I tend to hunt along transition edges and funnels, both with respect to the forest and terrain. However, that doesn't mean I sit along field edges. Actually nothing could be further from the truth. I'm primarily a bowhunter and I tend to sit in fairly thick cover areas where there is a distinct transition either along a terrain feature (hill military crest, saddle, water edge, etc) or along a change in vegetation type (thick areas in open hardwoods i.e. patches of young beech, edges of 5-15 year old clear cuts or select cuts, wooded fingers into more clear areas, etc.). For most of my setups my potential shot distances rarely exceed 30 yds.

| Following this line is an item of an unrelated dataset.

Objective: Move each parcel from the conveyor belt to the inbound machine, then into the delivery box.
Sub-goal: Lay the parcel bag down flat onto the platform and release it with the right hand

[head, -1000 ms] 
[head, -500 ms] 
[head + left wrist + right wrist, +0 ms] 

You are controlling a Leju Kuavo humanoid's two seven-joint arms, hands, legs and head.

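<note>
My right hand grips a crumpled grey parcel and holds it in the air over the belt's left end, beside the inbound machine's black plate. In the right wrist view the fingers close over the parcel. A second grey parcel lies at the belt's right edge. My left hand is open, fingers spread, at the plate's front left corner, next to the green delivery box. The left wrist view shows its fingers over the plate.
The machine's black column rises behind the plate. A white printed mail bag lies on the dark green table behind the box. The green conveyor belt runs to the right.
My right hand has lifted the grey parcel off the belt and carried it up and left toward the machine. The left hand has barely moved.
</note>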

Over the years I've found that deer use the security of these edges to move between bedding and food and for bucks to search for does during rut.

I do try to pay some attention to scent control and do utilize scentlok but I can't say I'm a dedicated scent control follower, I just will take any possible advantage I can in regards to a deer's sense of smell. I pay way more attention to wind direction and available cover when I select a location to sit. I typically evaluate the forecasted wind direction and speed when deciding where I'm going to head for a hunt. The direction for obvious reason, the speed to decide how much I need to worry about thermals.

I also rarely repeat trees during the course of a season. I'm a firm believer that deer can pattern you if you let them. I rarely am sure which of two or three options I'm actually going to hunt before I leave camp myself so I figure there's little chance of getting patterned. :tearsofjoy: I do repeat general areas, say 10-15 acre chucks, but I try to not even repeat those areas within two or three days.

I always try to plan my approach to these areas upwind even if I have to walk a mile to hunt a spot 1/4 mile out of camp. I try to keep most of my travel paths as common as I can though. I find the deer get used to people moving in certain common pathways and have actually witnessed deer watching me walk by on these paths if they think I'm not paying attention to them. Think about deer in suburbia or on farms. They watch but are pretty much carefree to people's normal movements. It's when you change your routine or stop and pay attention to them that the deer will spook.
 
I still hunt in the mornings. The leaves are damp and quiet allowing me to slip through the woods slow and easy.
I always play the wind the best that I can.
While sneaking along, I am looking for the tree dropping acorns NOW or the creek crossing they are using NOW or the scrape line that was JUST made...
That is where ill come back to for the evening hunts.

Also, about 7 - 8 years ago I really started to capitalize on trail cameras. I've had cameras since they took 35mm film, but I've learned how to use them waayyy more to my advantage - not just 'to get deer pictures'.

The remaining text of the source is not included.